- [ABOUT THIS EXERCISE]:
An exact transcription of all the data is required, with every image removed.

- [PROVIDED DATA]:
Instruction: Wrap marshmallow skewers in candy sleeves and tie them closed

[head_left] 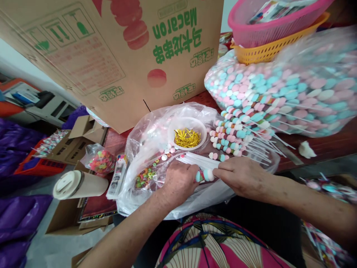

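Note:
My left hand (181, 180) is closed around one end of a candy skewer (206, 175), whose blue and white pieces show between my hands. With thumb and fingers pinched together, my right hand (241, 178) grips its other end; the stick itself is hidden. Just beyond my hands lies a bundle of white sticks (199, 160). A white bowl (170, 134) of gold twist ties (186, 138) stands behind it. Small ring candies (146, 176) lie on the plastic bag left of my left hand. Finished-looking candy skewers (237, 126) are piled beyond my right hand.
A large cardboard box (131, 74) blocks the back. At right sits a clear bag of pastel candies (315, 93), beside a yellow basket (267, 52) and pink basket (259, 33). A white cup (89, 185) and a bag of ring candies (102, 160) stand left.

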Tool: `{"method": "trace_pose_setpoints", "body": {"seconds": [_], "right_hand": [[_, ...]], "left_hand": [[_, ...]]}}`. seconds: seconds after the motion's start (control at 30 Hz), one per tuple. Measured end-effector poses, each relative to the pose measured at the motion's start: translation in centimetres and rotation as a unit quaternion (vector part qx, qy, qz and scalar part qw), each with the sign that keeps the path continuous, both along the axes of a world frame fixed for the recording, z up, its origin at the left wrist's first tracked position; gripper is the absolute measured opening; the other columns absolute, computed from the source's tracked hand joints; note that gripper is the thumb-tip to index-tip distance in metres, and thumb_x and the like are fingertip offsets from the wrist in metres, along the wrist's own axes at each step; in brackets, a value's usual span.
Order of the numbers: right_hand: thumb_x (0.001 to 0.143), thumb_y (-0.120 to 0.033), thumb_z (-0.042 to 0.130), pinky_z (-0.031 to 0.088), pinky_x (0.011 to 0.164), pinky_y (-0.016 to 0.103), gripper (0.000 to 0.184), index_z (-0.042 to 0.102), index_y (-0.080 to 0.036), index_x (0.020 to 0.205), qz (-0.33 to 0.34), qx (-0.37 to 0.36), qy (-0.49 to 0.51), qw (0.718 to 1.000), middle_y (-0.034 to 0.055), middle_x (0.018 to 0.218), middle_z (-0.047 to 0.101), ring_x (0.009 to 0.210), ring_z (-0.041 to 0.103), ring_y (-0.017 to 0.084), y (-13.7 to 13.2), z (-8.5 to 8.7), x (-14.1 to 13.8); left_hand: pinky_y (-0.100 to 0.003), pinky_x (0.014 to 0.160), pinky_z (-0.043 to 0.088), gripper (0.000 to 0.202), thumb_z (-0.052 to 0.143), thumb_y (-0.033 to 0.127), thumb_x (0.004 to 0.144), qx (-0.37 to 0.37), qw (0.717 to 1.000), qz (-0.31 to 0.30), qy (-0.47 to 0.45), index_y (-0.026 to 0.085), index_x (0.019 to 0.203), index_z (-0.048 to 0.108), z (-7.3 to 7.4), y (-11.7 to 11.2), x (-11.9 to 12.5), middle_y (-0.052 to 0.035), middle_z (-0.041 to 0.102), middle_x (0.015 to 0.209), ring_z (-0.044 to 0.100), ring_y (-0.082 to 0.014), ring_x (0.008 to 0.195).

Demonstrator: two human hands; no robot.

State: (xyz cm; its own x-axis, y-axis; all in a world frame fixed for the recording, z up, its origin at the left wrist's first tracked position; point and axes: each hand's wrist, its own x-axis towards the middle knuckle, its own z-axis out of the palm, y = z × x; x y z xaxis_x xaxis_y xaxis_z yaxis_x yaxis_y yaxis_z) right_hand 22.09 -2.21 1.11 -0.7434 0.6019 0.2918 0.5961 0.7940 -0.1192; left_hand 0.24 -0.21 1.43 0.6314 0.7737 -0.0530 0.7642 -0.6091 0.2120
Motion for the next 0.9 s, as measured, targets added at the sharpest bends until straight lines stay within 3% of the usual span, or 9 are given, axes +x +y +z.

- [EXERCISE OUTPUT]:
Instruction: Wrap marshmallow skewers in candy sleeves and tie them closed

[head_left] 

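Note:
My left hand (181, 180) is closed around one end of a candy skewer (206, 175), whose blue and white pieces show between my hands. With thumb and fingers pinched together, my right hand (241, 178) grips its other end; the stick itself is hidden. Just beyond my hands lies a bundle of white sticks (199, 160). A white bowl (170, 134) of gold twist ties (186, 138) stands behind it. Small ring candies (146, 176) lie on the plastic bag left of my left hand. Finished-looking candy skewers (237, 126) are piled beyond my right hand.
A large cardboard box (131, 74) blocks the back. At right sits a clear bag of pastel candies (315, 93), beside a yellow basket (267, 52) and pink basket (259, 33). A white cup (89, 185) and a bag of ring candies (102, 160) stand left.
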
Tool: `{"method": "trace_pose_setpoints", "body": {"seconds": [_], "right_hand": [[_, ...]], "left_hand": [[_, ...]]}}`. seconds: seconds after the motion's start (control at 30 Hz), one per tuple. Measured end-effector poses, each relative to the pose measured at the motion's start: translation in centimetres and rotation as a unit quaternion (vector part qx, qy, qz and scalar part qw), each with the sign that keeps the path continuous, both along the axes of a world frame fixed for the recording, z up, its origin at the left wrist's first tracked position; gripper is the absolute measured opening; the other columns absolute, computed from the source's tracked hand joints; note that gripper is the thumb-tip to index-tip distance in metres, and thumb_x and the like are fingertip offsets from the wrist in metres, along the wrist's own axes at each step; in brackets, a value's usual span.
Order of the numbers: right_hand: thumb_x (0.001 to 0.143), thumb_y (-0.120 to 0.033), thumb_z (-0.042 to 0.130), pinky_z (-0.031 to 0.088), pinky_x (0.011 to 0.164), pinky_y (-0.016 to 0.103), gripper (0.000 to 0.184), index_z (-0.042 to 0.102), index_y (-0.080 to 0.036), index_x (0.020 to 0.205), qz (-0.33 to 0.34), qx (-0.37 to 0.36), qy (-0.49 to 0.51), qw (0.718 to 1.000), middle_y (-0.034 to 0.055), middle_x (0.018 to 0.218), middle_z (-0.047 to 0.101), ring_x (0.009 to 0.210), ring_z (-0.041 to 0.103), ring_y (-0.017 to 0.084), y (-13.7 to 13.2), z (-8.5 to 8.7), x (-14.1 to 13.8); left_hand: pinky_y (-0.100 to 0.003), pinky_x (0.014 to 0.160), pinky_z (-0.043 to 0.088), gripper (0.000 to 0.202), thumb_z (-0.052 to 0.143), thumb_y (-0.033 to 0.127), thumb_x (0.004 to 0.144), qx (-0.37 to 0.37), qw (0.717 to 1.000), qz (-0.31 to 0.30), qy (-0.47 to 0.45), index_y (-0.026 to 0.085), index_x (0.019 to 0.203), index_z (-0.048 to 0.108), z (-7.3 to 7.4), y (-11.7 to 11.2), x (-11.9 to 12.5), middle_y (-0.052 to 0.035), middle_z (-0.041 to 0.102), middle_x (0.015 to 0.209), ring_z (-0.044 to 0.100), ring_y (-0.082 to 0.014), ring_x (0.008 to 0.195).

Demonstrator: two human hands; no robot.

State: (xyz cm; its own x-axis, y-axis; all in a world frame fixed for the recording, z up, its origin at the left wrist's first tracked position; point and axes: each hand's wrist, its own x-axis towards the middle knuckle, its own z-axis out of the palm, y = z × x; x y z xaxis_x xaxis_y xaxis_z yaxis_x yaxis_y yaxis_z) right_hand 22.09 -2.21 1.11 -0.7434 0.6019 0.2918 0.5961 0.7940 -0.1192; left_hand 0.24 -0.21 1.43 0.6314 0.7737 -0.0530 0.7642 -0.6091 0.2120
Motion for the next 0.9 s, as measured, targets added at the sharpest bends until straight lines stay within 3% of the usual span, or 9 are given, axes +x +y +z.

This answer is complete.